Believe it: Oasis's drought is over

The British rock band Oasis, led by famously feuding siblings Liam and Noel Gallagher, skyrocketed to stardom in the mid-'90s with the stellar discs ''Definitely Maybe" and ''(What's the Story) Morning Glory?" and spent the next 10 years in a grim free fall. Bloated production, uneven songwriting, misguided forays into electronica, and the defection of two founding members all contributed to the band's remarkable tumble from rock royalty to tabloid fodder.

Buzz on Oasis's sixth studio album, ''Don't Believe the Truth," in stores today, was hardly encouraging. Tracks from sessions with electronica duo Death in Vegas, the project's original producers, were scrapped. Then Oasis's second drummer, Alan White, left the band. He was replaced by Zak Starkey, Ringo Starr's son, suggesting that the Gallaghers were slipping further still into the Beatles obsession that has brought them so much criticism.

All of which makes the arrival of ''Don't Believe the Truth" a genuine thrill. While the album doesn't recapture the early catalog's euphoria, it's a return to swaggering form: crackling with energy, drenched in hooks, and bristling with roguish charm.

Oasis, and Liam Gallagher in particular, is still fixated on the Beatles, which, frankly, always struck this writer as more of a gift than an affliction. The singer penned three excellent tracks -- psychedelic pop anthem ''Love Like a Bomb," the sneering, dogged ''The Meaning of Soul," and a strummed-and-shaken meditation called ''Guess God Thinks I'm Abel" -- that establish his heretofore elusive songwriting credentials.

Guitarist and chief tunesmith Noel whittled his own set of contributions down to five, four of which he insisted on singing, but they aren't the filler he's been stuffing the last three albums with. ''Mucky Fingers" defines the album's stomping, insistent tone, which grows rambling and heady on the disc's first single, ''Lyla" (the United Kingdom's top seller last week), and turns into a cheeky Kinksian romp on ''The Importance of Being Idle."

Guitarists Andy Bell and Gem Archer, who joined Oasis in 2000, are finally certified as full band members, and deservedly so. Bell's gargantuan, disc-opening ''Turn Up the Sun" and Archer's ''A Bell Will Ring" are as brash and tuneful as anything here -- fine material for Liam's beautifully rude vocals. They also get credit for a textural tuneup that gives ''Don't Believe the Truth" -- and Oasis -- a much-needed jolt of good old psych-rock atmosphere.

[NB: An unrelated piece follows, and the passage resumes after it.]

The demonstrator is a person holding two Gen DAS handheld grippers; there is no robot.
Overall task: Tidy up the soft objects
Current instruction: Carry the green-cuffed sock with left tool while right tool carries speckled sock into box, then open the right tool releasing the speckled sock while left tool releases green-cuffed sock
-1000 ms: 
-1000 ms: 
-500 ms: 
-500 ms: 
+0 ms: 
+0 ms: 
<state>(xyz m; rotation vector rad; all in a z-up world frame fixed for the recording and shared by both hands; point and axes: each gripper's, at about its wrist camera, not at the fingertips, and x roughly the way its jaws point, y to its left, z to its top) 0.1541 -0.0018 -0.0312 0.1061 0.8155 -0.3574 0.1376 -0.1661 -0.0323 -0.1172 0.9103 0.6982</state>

It may be foolish to attach any special meaning to the siblings' earnest duet on the album's stately closer, ''Let There Be Love." But the soft-hearted and the hopeful will take comfort in the sound of Noel singing ''just remember I'll be by your side" to his rabble-rouser of a little brother. In fact, the whole album sounds like a retreat from the provocation and rivalry that has dwarfed, if not actually thwarted, Oasis's music in recent years. This one is a big wet kiss for the fans -- and the family members -- who've stuck around.